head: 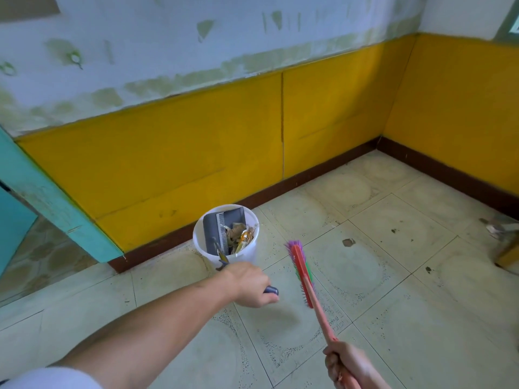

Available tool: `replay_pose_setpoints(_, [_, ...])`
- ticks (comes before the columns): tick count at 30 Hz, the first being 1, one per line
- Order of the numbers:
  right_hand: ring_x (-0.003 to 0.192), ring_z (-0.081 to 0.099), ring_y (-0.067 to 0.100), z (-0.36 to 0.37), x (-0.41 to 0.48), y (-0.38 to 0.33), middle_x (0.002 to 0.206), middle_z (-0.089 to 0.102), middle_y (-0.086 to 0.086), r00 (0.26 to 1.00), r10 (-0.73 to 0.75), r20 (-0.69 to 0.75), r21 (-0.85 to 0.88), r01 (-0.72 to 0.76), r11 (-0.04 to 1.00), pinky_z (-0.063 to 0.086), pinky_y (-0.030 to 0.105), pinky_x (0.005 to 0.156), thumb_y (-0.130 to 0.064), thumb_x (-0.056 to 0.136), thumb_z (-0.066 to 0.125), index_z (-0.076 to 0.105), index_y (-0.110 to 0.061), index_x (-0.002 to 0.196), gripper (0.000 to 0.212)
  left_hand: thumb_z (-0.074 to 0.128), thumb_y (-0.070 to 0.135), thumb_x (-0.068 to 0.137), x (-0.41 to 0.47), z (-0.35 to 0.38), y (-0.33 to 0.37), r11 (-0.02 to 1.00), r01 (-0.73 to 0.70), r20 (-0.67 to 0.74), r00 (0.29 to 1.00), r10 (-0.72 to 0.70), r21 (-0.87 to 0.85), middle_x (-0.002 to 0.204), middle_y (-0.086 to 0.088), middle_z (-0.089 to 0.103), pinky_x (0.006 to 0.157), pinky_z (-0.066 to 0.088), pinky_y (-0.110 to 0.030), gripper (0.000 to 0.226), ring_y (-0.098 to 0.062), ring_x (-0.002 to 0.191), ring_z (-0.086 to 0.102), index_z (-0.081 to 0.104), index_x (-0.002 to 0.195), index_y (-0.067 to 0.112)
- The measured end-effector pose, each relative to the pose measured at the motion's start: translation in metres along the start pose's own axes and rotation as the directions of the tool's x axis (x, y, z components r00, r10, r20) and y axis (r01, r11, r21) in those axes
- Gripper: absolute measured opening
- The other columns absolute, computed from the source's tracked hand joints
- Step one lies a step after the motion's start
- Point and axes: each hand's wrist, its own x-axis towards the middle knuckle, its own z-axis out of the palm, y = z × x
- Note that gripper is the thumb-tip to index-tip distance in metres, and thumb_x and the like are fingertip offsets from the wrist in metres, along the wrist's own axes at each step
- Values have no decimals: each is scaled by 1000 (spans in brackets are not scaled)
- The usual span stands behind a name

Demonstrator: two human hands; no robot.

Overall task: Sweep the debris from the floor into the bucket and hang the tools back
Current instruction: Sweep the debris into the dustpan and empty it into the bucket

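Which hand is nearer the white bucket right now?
Left. The left hand grips the dustpan handle just in front of the white bucket. The right hand holds the broom handle, well back.

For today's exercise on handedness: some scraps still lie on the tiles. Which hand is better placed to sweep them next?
Right. The right hand grips the broom; the left hand holds the dustpan in the bucket.

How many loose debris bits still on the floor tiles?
3 clear: one scrap right of the broom head, one speck farther right, one nearer. Right-edge clutter may hide more.
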Motion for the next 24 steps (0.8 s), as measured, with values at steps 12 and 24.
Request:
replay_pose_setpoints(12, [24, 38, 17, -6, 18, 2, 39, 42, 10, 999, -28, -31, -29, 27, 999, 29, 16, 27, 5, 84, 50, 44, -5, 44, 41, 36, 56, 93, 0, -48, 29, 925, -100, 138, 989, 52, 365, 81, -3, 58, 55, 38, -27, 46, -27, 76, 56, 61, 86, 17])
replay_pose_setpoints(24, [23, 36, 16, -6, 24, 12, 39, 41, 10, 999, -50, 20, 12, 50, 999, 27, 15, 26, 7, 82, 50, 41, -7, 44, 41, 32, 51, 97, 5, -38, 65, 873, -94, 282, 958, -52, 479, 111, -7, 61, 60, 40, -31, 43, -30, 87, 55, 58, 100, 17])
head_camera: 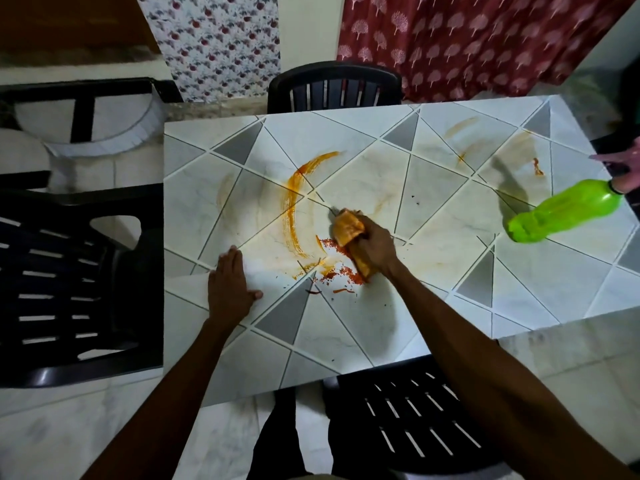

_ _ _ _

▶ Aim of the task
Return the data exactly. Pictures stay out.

▶ Reply
head: 

Available tool: `replay_pose_setpoints(_, [_, ...])`
- ticks (comes before the columns): tick count at 30 Hz, the first being 1, one per line
- Order of the numbers:
  right_hand: ring_x (-0.003 to 0.192), ring_z (-0.081 to 0.099), ring_y (-0.067 to 0.100), z (-0.36 to 0.37), x (-0.41 to 0.48), y (-0.38 to 0.33), middle_x (0.002 to 0.206), middle_z (-0.089 to 0.102), middle_y (-0.086 to 0.086), r00 (0.26 to 1.00), r10 (-0.73 to 0.75), r20 (-0.69 to 0.75), r21 (-0.85 to 0.88), r01 (-0.72 to 0.76), r11 (-0.04 to 1.00), pinky_z (-0.063 to 0.086), pinky_y (-0.030 to 0.105), pinky_x (0.005 to 0.156), thumb_y (-0.130 to 0.064), thumb_x (-0.056 to 0.136), thumb_z (-0.066 to 0.125), index_z (-0.076 to 0.105), index_y (-0.110 to 0.061), index_x (-0.002 to 0.196), gripper (0.000 to 0.212)
  left_hand: thumb_z (-0.074 to 0.128), thumb_y (-0.070 to 0.135), thumb_x (-0.068 to 0.137), x (-0.41 to 0.47), z (-0.35 to 0.38), y (-0.33 to 0.37), r11 (-0.02 to 1.00), r01 (-0.73 to 0.70), r20 (-0.67 to 0.74), r00 (0.29 to 1.00), r10 (-0.72 to 0.70), r21 (-0.87 to 0.85), middle_x (-0.002 to 0.204), middle_y (-0.086 to 0.088), middle_z (-0.089 to 0.103), pinky_x (0.006 to 0.157), pinky_z (-0.066 to 0.088), pinky_y (-0.110 to 0.030), gripper (0.000 to 0.226), ring_y (-0.098 to 0.062), ring_x (-0.002 to 0.191), ring_z (-0.086 to 0.102), index_z (-0.081 to 0.104), index_x (-0.002 to 0.195), index_y (-0.067 to 0.112)
- The measured end-effector pose, each relative to the pose measured at the motion's start: translation in metres along the start pose's own axes and rotation as the directions of the tool's x axis (x, y, z components r00, r10, r20) and y axis (r01, r11, r21) in those axes
- Gripper: absolute measured opening
- The other columns absolute, computed from the source's tracked hand joints
- Step one lies a step after the motion's start
- Point and axes: each hand's wrist, its own x-axis towards the middle knuckle, its own z-axis out of the palm, y = z × x
- Note that gripper is the thumb-tip to index-tip distance in metres, and thumb_x and the like are fingertip offsets from the wrist in metres, along the wrist's own axes at each step
- Values have no decimals: each is scaled by 1000 (spans in brackets are not scaled)
- The usual span stands behind a name

Demonstrator: two human hands; no robot.

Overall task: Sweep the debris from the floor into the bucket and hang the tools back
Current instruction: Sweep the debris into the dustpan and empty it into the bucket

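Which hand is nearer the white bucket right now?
Left. The left hand grips the dustpan handle just in front of the white bucket. The right hand holds the broom handle, well back.

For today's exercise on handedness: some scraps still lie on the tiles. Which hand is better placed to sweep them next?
Right. The right hand grips the broom; the left hand holds the dustpan in the bucket.

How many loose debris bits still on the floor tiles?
3 clear: one scrap right of the broom head, one speck farther right, one nearer. Right-edge clutter may hide more.
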Motion for the next 24 steps (0.8 s), as measured, with values at steps 12 and 24.
Request:
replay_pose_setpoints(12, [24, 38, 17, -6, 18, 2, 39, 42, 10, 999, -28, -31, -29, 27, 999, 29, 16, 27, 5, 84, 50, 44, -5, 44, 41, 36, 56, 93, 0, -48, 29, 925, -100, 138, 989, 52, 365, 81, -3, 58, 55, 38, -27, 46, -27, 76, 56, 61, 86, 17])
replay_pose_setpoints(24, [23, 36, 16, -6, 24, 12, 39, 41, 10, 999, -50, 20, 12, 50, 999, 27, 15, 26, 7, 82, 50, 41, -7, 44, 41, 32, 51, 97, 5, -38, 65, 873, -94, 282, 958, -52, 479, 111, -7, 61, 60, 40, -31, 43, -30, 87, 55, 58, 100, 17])
head_camera: 

The given output is the complete response.